Kass: U.S. banks are well-capitalized, liquid and deposit-funded. Our banking industry's health, which is the foundation of credit and growth, is far better off than the rest of the world in terms of liquidity and capital. Our largest financial institutions raised capital in 2008-2009, a full three years ahead of the rest of the world. As an example, eurozone banks continue to delay the inevitability of their necessary capital raises. Importantly, our banking system is deposit-funded, while Europe's banking system is wholesale-funded (and far more dependent on confidence).

Me: Again, this entire point is garbage logic.  Bank of America currently trades for $5/share and the vector is towards zero.  U.S. banks have a high degree of exposure to Europe, both directly and indirectly - the recent implosion of MF Global being the canary in the coal mine.  So far in 2011, 90 banks have failed and the fun hasn't even started yet.  Meanwhile, The FDIC Deposit Insurance Fund which backs all bank deposits, went negative for 7 quarters and only recently returned to positive.  The goal is to get the fund back to 1.18% reserve ratio i.e. the FDIC's ultimate goal is to eventually back 1 cent for each dollar deposited.  Wow, what a great fucking system, Doug !

Kass: U.S. corporations boast strong balance sheets and healthy margins/profits.Our corporations are better positioned than the rest of the world. Through aggressive cost-cutting, productivity gains, external acquisitions, (internal) capital expenditures and the absence of a reliance on debt markets -- most have opportunistically rolled over their higher-cost debt -- U.S. corporations are rock-solid operationally and financially. Even throughout the 2008-2009 recession, most solidified their global franchises that serve increasingly diverse end markets and geographies.

Me: U.S. Corporations are sitting on huge amounts of cash, because they would rather lay off employees and outsource to China, thereby further bolstering record profit margins, rather than to invest in the U.S. economy and create jobs.  Meanwhile, as I pointed out recently, only a moron assumes that the every company can cut costs at the same time without destroying the economy...

Kass: The U.S. consumer is more liquid and stable. An aggressive Fed (through its extended time frame of zero interest rate policy) has resulted in an American consumer that has re-liquefied more than individuals that live in most of the other areas in the world. (Debt service and household debt is down dramatically relative to income.)

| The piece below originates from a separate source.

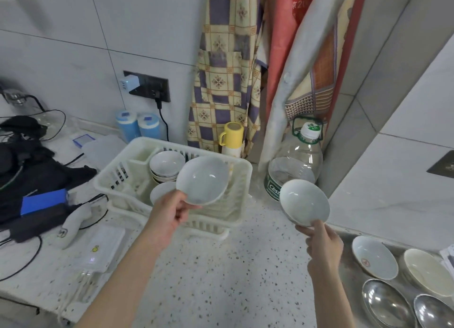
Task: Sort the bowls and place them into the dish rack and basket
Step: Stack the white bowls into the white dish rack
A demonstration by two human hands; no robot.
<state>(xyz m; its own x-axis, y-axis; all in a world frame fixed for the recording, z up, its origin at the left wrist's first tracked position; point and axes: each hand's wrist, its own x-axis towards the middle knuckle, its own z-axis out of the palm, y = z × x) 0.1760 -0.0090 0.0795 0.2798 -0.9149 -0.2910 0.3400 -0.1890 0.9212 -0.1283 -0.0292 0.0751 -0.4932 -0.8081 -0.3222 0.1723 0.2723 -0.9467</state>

Me:  Wow, what a timely day for Doug to tell us how well off the (jobless) "U.S. consumer" is relative to the rest of the world.  Just today, headline news "Half of U.S. is poor or low income".  

Ayn Rand herself couldn't publish something this callous, if she was alive today.

Kass: The U.S. is politically stable. After watching regime after regime fall in Europe in recent weeks (and given the instability of other rulers throughout the Middle East), it should be clear that the U.S. is more secure politically and from a defense standpoint than most other regions of the world. Our democracy, despite all its inadequacies, has resulted in civil discourse, relatively balanced legislation, smooth regime changes and law that has contributed to social stability and a sense of overall order.

Me: We've gone Full Retard in politics, and the Idiocrats of the day who campaign non-stop have no clue how to fix any of the current set of problems.  As far as Doug's defense "security" assertion, the current level of perceived security is just an extremely expensive and totally unsustainable illusion.  Worse, the illusion is sponsored by trade flows between the U.S. and those very countries that represent the greatest potential threat (aka. China).

Kass: The U.S. has a solid and transparent corporate reporting system. Our regulatory and reporting standards are among the strongest in the world. Compare, for example, the opaque reporting and absence of regulatory oversight in China vs. the U.S. (It is beyond compare.)

Me: I agree to the extent of transparency, but the level of regulation has become another key factor in this intractable cluster fuck.  Too many special interest groups driving policy and regulation.  Too many lawyers in the process at all levels of government.  Would you ask a barber if you need a haircut?  No.  Then why would we ask packs of lawyers if we need yet another law to help justify their profession?

Kass: The U.S. is rich in resources.

Me:  Oil is the most important and yet least secure of U.S. resources. The U.S. became a net importer of oil way back in 1970 and in the intervening 40 years has yet to adopt a consistent energy policy to reduce ever increasing reliance on energy imports.  Contrary to what Faux News would tell us, "Drill, drill, drill" is not a viable energy policy, when the marginal amount of oil available in the U.S. pales compared to U.S. daily consumption.  Meanwhile, among the current top 15 exporters of oil globally are: Saudi Arabia, Iran, Iraq, Venezuela, Nigeria, Mexico and Russia.  Relying on this set of countries to ensure a continuous supply of affordable oil, is a latent disaster.

Kass: The U.S. has a functioning and forward-looking central bank that is aggressive in policy (when necessary!) and capable of acting during crisis.

Me: Paraphrasing what Doug is really saying: "We have a Central Bank that won't hesitate to dilute the money supply, generate inflation and otherwise bankrupt the Middle Class via higher food and energy costs, all the while stimulating asset markets to the benefit of the 1%. "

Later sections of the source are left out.